Temperos da vida
Odor, Sabor, lembranças, enredos de cinema.O texto publicado foi encaminhado por um usuário do site por meio do canal colaborativo Meu Artigo. Brasil Escola não se responsabiliza pelo conteúdo do artigo publicado, que é de total responsabilidade do autor . Para acessar os textos produzidos pelo site, acesse: https://www.brasilescola.com.
Odores e sabores estão intimamente ligados à memória e são pontes estreitas entre passado e presente. Todos, de uma forma ou de outra, guardam alguma lembrança de comidas e perfumes que remetem à infância, à adolescência, a momentos marcantes, normalmente carregados dos mais variados sentimentos.
Por duas vezes, que eu me recordo, vivenciei em Viçosa-MG (onde moro) algumas frações de segundos que me remeteram a sensações lá do meu tempo de criança, na década de 70, na minha cidade natal (Boa Nova-BA). O passaporte? Cheiros de comida.
Da primeira vez eu tinha saído de casa pouco depois das 7h30min. Estava próximo a uma praça do Centro, onde fui tomado por um súbito cheiro de banana frita e canela. Não sei de que direção veio, mas instantaneamente me arrebatou com uma cena inteira: eu, com meus 7 ou 8 anos, chegando na casa de um tio muito querido, onde sempre passava para ir com meus primos para a escola. Era comum encontrá-los ainda tomando café da manhã. Vale lembrar que na Bahia há o costume de se comer banana frita (polvilhada com açúcar e canela) como acompanhamento do café, e não no almoço ou jantar, como em Minas e nos demais estados do Sudeste.
Na segunda vez, também no Centro da cidade, senti uma mistura de cheiros, os quais não consegui distinguir naquele exato momento. Tudo foi muito rápido e intenso o bastante para me fazer lembrar dos jantares da minha casa no tempo em que as principais refeições eram feitas à mesa da copa, sempre rodeada por sete pessoas (meu saudoso pai, já falecido, minha mãe, minhas três irmãs, meu irmão e eu). Conversávamos, contávamos casos, ríamos e saboreávamos as delícias que a mão-de-fada da minha mãe preparava. Eu adorava a simplicidade do seu arroz soltinho com farofa de cenoura, ovo frito e carne-de-sol (no Nordeste falamos “carne-do-sol”). No momento em que senti o cheiro que me trouxe aquele instante feliz, certamente algum ingrediente dessa mistura estava presente.
Contei tais experiências olfativas para comentar um filme que me emocionou bastante. Trata-se de “O Tempero da Vida”, uma produção greco-turca de 2003, roteirizada e dirigida por Tassos Boulmetis. É uma daquelas obras do cinema que não ganham badalação na mídia nem entram no circuito comercial. No entanto, têm conteúdo, são belas e inesquecíveis.
O filme conta a história de Fanis, um grego que teve uma infância feliz em Istambul, na Turquia, marcada principalmente pelos ensinamentos do seu avô – dono de uma loja de especiarias, cheio de sapiência, que costumava ensinar sobre astronomia, amor e relações humanas a partir da culinária e da magia dos temperos. Fanis, claro, viu a sua existência ser impregnada por aquele verdadeiro filósofo e seus ensinamentos.

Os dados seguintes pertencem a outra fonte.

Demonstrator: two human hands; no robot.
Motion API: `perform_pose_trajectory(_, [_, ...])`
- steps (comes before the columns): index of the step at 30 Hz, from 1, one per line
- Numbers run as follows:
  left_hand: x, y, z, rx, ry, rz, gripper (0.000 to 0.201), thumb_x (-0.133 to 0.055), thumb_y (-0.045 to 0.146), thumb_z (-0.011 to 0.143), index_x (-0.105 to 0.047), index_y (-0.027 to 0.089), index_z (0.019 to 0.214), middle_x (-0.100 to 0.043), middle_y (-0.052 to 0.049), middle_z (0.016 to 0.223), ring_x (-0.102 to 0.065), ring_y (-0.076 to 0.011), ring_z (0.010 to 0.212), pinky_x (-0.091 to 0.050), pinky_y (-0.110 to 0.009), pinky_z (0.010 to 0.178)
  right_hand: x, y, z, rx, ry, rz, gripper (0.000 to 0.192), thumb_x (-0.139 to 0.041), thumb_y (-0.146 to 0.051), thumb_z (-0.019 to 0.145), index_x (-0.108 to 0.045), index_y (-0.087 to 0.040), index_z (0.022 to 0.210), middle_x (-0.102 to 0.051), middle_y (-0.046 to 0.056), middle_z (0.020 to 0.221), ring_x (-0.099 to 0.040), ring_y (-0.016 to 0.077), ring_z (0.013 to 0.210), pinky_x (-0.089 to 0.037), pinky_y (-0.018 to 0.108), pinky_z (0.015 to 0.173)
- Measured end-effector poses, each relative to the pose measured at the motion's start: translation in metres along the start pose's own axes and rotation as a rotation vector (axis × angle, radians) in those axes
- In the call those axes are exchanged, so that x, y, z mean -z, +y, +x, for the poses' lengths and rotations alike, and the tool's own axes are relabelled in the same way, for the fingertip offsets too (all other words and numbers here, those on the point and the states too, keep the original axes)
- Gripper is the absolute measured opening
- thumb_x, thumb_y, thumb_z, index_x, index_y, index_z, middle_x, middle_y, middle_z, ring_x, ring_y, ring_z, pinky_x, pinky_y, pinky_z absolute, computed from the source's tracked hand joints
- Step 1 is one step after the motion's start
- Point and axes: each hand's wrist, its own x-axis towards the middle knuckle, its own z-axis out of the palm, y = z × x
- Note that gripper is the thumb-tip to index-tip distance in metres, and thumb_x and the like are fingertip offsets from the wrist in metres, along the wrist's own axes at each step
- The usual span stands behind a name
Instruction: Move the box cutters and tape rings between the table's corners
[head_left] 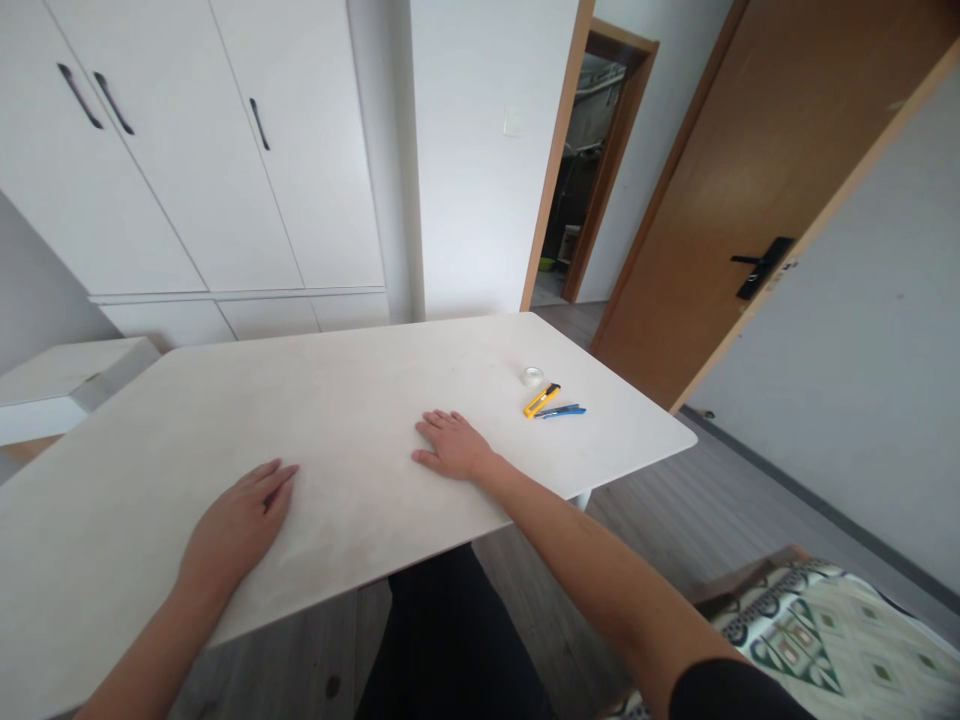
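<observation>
My left hand [238, 520] lies flat, palm down, on the white table [337, 400] near its front edge, holding nothing. My right hand [450, 445] also rests flat on the tabletop, fingers together and pointing away from me. Beyond the right hand, toward the table's right end, lie a yellow utility knife [541, 400], a blue pen [562, 411] beside it, and a small roll of clear tape [532, 376] just behind them. Neither hand touches these items.
White wardrobe doors [187, 150] stand behind the table. A brown wooden door [750, 200] stands at the right beside a doorway [585, 170]. A patterned cushion [825, 630] sits at lower right. A low white surface [60, 380] is at the left.
</observation>
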Motion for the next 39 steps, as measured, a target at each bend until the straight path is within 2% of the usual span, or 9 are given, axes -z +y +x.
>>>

Obrigado a deixar a Turquia com seus pais, por questões de ordem política, o menino vai para Atenas, na Grécia, deixando para trás o avô, um amor de infância e as melhores referências de sua vida. Aos 45 anos, na condição de um professor bem sucedido, Fanis se vê impelido a retomar o passado em busca de respostas que ficaram adormecidas.
Todos nós temos vivências que dariam grandes enredos para o cinema. Alguns filmes, na trilha de “O Tempero da Vida”, contam histórias de pessoas comuns que se vêem enredadas por suas próprias trajetórias. É o caso de "O Caminho para Casa" (do chinês Zhang Yimou), “Balzac e a Costureirinha” (do também chinês Dai Sijie), “Como Água para Chocolate” (do mexicano Alfonso Arau), “A Excêntrica Família de Antônia” (do holandês Marleen Gorris) e “Cinema Paradiso” (do italiano Giuseppe Tornatore). Ao desenrolarmos o grande novelo que nos leva a tempos longínquos, vai surgindo tudo aquilo que precisamos reencontrar e resgatar.